Subgiant is a UK electro trio founded in London, consisting of Olly Maw, Dan Hayes, and Tushar Joshi, formed in 2000. Subgiant have made appearances at festivals such as Glastonbury, Bestival, Blissfields and Glade Festival as well as various clubs worldwide.

==History==

Olly Maw and Dan Hayes met as bassist and DJ (respectively) in 2000, and formed what, in its early days, was a dub act. In 2004 Tushar Joshi joined on electro drums after a chance encounter at Blissfields festival 2003. The band then concentrated on the live performance of electro music-orientated music. Dale Titus joined the band as its vocalist, specialising in rap. Lizzy Munro was the last to join the band as their saxophone player but had to leave in 2018 due to moving away.

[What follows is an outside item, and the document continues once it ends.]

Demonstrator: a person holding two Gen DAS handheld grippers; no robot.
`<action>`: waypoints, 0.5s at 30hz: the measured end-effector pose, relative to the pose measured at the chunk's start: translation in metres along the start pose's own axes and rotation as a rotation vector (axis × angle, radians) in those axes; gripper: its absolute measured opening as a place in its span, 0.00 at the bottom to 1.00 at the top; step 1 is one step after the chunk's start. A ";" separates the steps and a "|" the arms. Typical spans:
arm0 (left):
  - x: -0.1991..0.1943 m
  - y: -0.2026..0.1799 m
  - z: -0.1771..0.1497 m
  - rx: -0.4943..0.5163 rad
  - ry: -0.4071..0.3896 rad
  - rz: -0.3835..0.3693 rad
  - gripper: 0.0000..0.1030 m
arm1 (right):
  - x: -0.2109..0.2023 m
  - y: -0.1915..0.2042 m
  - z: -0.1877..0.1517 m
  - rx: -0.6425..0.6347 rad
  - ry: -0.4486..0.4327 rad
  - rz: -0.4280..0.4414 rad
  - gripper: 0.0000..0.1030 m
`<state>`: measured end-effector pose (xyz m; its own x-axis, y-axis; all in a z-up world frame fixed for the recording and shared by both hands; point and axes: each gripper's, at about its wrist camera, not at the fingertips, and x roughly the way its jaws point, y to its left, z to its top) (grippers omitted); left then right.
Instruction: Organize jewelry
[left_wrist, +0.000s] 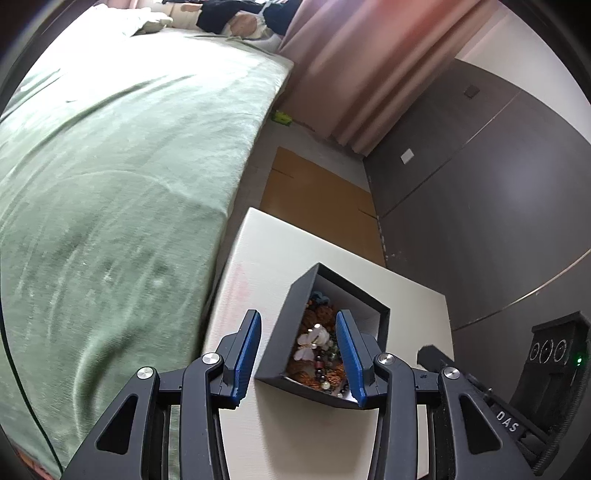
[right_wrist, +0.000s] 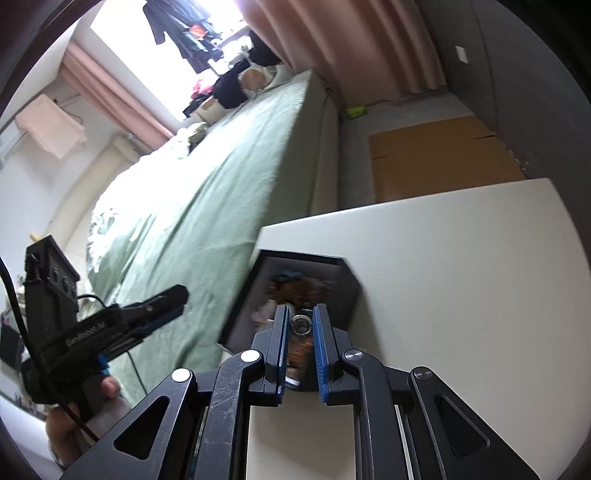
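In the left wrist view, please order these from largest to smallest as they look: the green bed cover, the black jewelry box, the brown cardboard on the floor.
1. green bed cover, by far the largest.
2. brown cardboard and black jewelry box look about alike; the box is much nearer the camera, so I do not rank them.

**Lettering on the two grippers**

At the lower right of the left wrist view, white capitals "DAS" stand on the dark body of the right gripper (left_wrist: 431, 355); whatever precedes them is cut off. At the lower left of the right wrist view, pale lettering that looks like "GenRobot.AI" runs along the side of the left gripper (right_wrist: 168, 300), somewhat blurred. No other writing can be read.
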<state>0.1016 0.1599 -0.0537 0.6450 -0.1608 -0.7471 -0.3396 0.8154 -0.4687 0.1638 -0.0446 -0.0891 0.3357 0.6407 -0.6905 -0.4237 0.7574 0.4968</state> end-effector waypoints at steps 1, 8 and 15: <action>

The band soon found themselves breaking on to the UK festival scene, with appearances at Glastonbury in 2004, Bestival in 2005, and Blissfields. This was soon followed by the band's first album in 2005, Advances in Twig Technology, on Blissfields Records. BBC Radio 1 DJ Rob Da Bank booked the band for three consecutive years at the Bestival on the Isle of Wight, and this was followed by appearances at The Levellers` Beautiful Days (festival), and the Larmer Tree Festival. In 2013 the band headlined the Maker Sunshine Solstice Festival on the Rame Peninsular.

As of 2024, Subgiant continue to play the festival circuit.

==Musicology==

The band play many genres of dance music through their gigs and mainly concentrate on Electro, House, Breaks, Dubstep, Drum and Bass, Techno and Trance.

==Discography==

===Albums===
- Advances in Twig Technology (Blissfields Records, 2005)
- Global Control (Blissfields Records, 2006)
- This (2008)
- Mayday (Nomansland 2017)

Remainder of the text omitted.